United States District Court, S.D. Texas, Houston Division
Jan 31, 2006
Civil Action No. H-06-0293 (S.D. Tex. Jan. 31, 2006)

Opinion

Civil Action No. H-06-0293.

January 31, 2006


MEMORANDUM AND ORDER ON DISMISSAL


The plaintiff, Lonnie Turner, is a state inmate in custody of the Texas Department of Criminal Justice — Correctional Institutions Division (collectively, "TDCJ"). He brings this action under 42 U.S.C. § 1983, alleging violations of his civil rights. Turner proceeds pro se and he requests leave to proceed in forma pauperis. After reviewing all of the pleadings as required by 28 U.S.C. § 1915A(a), the Court concludes that this case must be dismissed for reasons that follow.

I. BACKGROUND

Turner is currently in custody at TDCJ's Wallace Pack Unit in Navasota, Texas. Turner sues the following individuals employed by TDCJ at the Pack Unit facility: (1) Assistant Warden C.S. Staples; (2) Major David Rice; (3) Captain Casey Parrot; (4) Lieutenant Patrick McDermott; and (5) Counsel Substitute Janie Cantu. Turner sues these individuals for violations of his civil rights in connection with a disciplinary conviction that was entered against him in disciplinary case #20050357357, at the Pack Unit in August of 2005, for fighting with another inmate.

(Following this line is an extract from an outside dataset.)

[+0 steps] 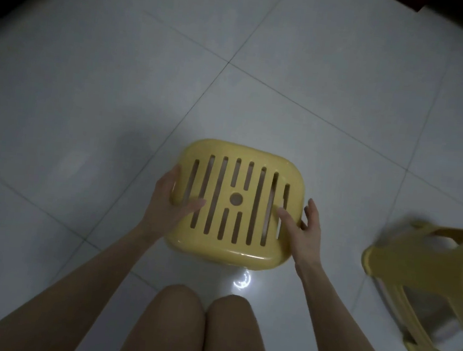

Alleging that the defendants conspired against him, Turner complains that his disciplinary proceeding was tainted with conflicts of interest, bias, and other improprieties. Turner complains, therefore, that the disciplinary conviction was entered against him in violation of his constitutional right to due process. Turner seeks compensatory and punitive damages from each of the defendants, as well as complete "exoneration" of the disciplinary charges against him and other assorted forms of equitable and injunctive relief. The Court concludes, however, that Turner's complaint must be dismissed for reasons discussed below.

II. STANDARD OF REVIEW

The complaint in this case is governed by the Prison Litigation Reform Act (the " PLRA"). Because the plaintiff is a prisoner who proceeds in forma pauperis, the PLRA requires that the district court scrutinize the basis of the complaint and, if appropriate, dismiss the case at any time if the court determines that the complaint "(i) is frivolous or malicious, (ii) fails to state a claim upon which relief may be granted, or (iii) seeks monetary relief from a defendant who is immune from such relief." 28 U.S.C. § 1915(e)(2)(B); see also 42 U.S.C. § 1997e(c) and 28 U.S.C. § 1915A(b). In conducting that analysis, a prisoner's pro se pleadings are reviewed under a less stringent standard than those drafted by attorneys and are entitled to a liberal construction that includes all reasonable inferences which can be drawn from them. See Haines v. Kerner, 404 U.S. 519 (1972); Alexander v. Ware, 714 F.2d 416, 419 (5th Cir. 1983).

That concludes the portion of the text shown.